How to complete this task » Go through the following data and transcribe exactly the stretch of lines from the one holding "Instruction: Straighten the" to the one holding "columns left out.", both included.
◆ ◆ ◆
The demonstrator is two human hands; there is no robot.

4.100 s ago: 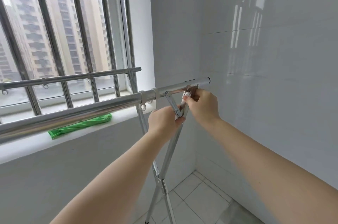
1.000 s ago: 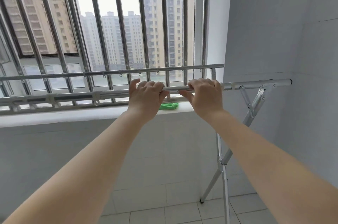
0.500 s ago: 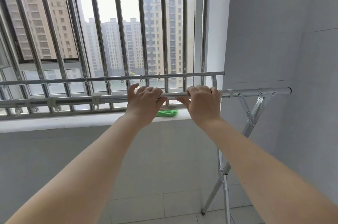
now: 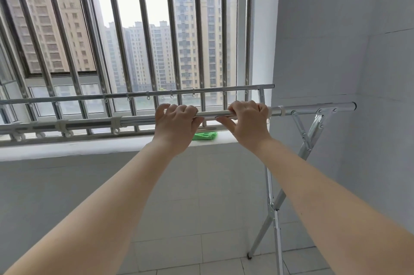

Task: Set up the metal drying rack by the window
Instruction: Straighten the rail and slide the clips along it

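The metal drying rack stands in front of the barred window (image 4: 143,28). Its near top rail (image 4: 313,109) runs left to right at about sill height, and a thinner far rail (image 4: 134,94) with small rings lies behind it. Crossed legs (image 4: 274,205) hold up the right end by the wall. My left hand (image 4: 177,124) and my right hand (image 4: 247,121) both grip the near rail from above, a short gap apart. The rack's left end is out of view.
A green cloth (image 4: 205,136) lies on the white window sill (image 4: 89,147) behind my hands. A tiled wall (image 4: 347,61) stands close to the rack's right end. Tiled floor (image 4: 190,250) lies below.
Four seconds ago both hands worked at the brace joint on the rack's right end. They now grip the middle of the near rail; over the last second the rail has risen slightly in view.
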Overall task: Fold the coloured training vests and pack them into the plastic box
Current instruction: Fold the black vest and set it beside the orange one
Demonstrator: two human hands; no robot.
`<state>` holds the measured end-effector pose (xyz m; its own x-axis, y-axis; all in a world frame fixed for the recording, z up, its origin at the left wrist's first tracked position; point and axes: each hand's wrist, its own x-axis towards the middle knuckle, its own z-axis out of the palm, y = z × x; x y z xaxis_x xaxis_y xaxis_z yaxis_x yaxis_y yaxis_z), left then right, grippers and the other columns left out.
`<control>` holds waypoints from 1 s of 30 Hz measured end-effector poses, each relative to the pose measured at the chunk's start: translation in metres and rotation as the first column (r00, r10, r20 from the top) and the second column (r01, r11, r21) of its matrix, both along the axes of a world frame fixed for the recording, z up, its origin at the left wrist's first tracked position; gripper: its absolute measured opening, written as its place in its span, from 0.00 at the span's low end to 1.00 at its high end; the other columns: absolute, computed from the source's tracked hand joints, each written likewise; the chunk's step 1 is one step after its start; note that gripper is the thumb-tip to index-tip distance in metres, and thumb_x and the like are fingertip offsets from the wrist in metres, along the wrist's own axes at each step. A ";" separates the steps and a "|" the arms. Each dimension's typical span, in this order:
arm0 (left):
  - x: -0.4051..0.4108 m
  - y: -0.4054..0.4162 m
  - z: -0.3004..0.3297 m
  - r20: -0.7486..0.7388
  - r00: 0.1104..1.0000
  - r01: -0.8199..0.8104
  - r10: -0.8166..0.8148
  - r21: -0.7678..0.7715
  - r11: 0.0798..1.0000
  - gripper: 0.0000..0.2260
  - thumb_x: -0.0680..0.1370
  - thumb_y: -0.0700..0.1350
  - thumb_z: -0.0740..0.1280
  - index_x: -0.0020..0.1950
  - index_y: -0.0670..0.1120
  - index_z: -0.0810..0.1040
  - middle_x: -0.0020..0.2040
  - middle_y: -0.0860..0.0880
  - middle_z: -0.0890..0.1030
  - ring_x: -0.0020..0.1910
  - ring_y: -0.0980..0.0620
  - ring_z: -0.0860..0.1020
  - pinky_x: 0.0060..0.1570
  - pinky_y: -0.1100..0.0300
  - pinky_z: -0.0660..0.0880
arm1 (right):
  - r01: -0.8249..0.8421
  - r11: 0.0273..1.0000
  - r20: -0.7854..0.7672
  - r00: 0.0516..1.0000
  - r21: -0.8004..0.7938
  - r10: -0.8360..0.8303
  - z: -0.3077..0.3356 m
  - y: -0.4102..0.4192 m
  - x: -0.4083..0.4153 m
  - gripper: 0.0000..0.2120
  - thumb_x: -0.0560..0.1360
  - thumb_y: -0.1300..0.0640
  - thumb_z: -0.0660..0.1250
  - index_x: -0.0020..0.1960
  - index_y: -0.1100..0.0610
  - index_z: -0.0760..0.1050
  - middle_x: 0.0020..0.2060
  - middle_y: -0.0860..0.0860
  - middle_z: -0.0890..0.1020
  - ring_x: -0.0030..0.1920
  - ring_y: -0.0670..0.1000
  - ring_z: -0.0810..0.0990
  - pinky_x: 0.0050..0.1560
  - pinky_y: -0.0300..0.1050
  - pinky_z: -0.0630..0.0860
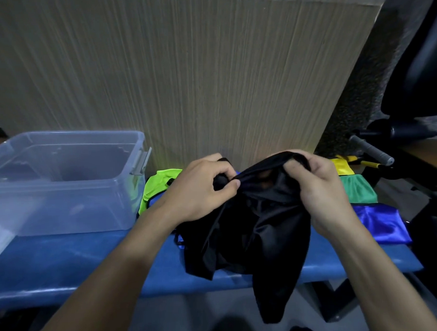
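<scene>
A black vest (249, 228) hangs bunched above the blue bench (74, 264), its lower end drooping past the front edge. My left hand (201, 188) pinches its upper left edge and my right hand (319, 186) grips its upper right edge. Behind the hands lie a neon green vest (156, 185), a yellow vest (342, 166), a dark green vest (359, 187) and a shiny blue vest (380, 224). The clear plastic box (64, 180) stands on the bench at the left with nothing visible inside.
A tall cardboard panel (184, 80) stands right behind the bench. At the far right are dark exercise equipment and a grey-gripped handle (371, 149). The box has a grey latch (141, 160) on its right side.
</scene>
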<state>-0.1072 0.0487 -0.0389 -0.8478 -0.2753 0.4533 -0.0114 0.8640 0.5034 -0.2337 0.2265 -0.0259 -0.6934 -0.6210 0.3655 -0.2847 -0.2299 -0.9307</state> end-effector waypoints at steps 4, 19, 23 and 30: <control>0.001 -0.004 -0.001 0.057 0.998 0.023 -0.022 -0.009 1.000 0.06 0.78 0.50 0.70 0.42 0.52 0.78 0.41 0.55 0.72 0.35 0.58 0.72 0.35 0.64 0.65 | 0.106 0.988 0.368 0.928 -0.110 -0.058 0.008 0.007 -0.004 0.21 0.79 0.64 0.62 0.31 0.53 0.83 0.33 0.50 0.83 0.38 0.50 0.81 0.46 0.45 0.75; 0.009 -0.007 0.023 -0.178 0.971 0.227 -0.158 0.488 0.843 0.10 0.84 0.41 0.63 0.63 0.50 0.78 0.49 0.40 0.83 0.47 0.47 0.81 0.51 0.55 0.74 | -0.287 0.954 0.333 0.911 0.086 0.244 0.015 0.026 0.000 0.15 0.78 0.67 0.65 0.62 0.58 0.82 0.50 0.66 0.80 0.50 0.60 0.78 0.45 0.41 0.80; 0.015 0.003 0.034 -0.249 0.952 0.281 -0.177 0.484 0.829 0.10 0.85 0.41 0.61 0.64 0.51 0.75 0.40 0.32 0.79 0.34 0.36 0.75 0.41 0.53 0.73 | -0.422 0.906 0.326 0.859 0.016 0.394 0.028 0.026 0.015 0.15 0.76 0.64 0.64 0.59 0.56 0.84 0.45 0.62 0.79 0.45 0.57 0.78 0.39 0.38 0.80; 0.016 0.004 0.035 -0.311 0.942 0.265 -0.129 0.449 0.853 0.11 0.80 0.41 0.71 0.60 0.51 0.75 0.42 0.45 0.81 0.36 0.38 0.80 0.41 0.54 0.74 | -0.621 0.771 0.204 0.780 0.140 0.592 0.034 0.026 0.029 0.18 0.80 0.73 0.59 0.67 0.63 0.75 0.50 0.67 0.81 0.53 0.57 0.84 0.54 0.49 0.81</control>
<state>-0.0908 0.0531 -0.0040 -0.7776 -0.3542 0.5195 0.3226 0.4845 0.8131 -0.2052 0.2521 0.0079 -0.1819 -0.9753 0.1256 -0.0100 -0.1259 -0.9920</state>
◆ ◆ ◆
Final answer »
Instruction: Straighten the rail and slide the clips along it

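The metal drying rack stands in front of the barred window (image 4: 143,28). Its near top rail (image 4: 313,109) runs left to right at about sill height, and a thinner far rail (image 4: 134,94) with small rings lies behind it. Crossed legs (image 4: 274,205) hold up the right end by the wall. My left hand (image 4: 177,124) and my right hand (image 4: 247,121) both grip the near rail from above, a short gap apart. The rack's left end is out of view.
A green cloth (image 4: 205,136) lies on the white window sill (image 4: 89,147) behind my hands. A tiled wall (image 4: 347,61) stands close to the rack's right end. Tiled floor (image 4: 190,250) lies below.
Four seconds ago both hands worked at the brace joint on the rack's right end. They now grip the middle of the near rail; over the last second the rail has risen slightly in view.
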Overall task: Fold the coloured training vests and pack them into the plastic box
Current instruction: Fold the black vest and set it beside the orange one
Demonstrator: two human hands; no robot.
`<state>` holds the measured end-effector pose (xyz m; its own x-axis, y-axis; all in a world frame fixed for the recording, z up, its origin at the left wrist's first tracked position; point and axes: each hand's wrist, its own x-axis towards the middle knuckle, its own z-axis out of the palm, y = z × x; x y z xaxis_x xaxis_y xaxis_z yaxis_x yaxis_y yaxis_z), left then right, grippers and the other columns left out.

The answer has now been finished.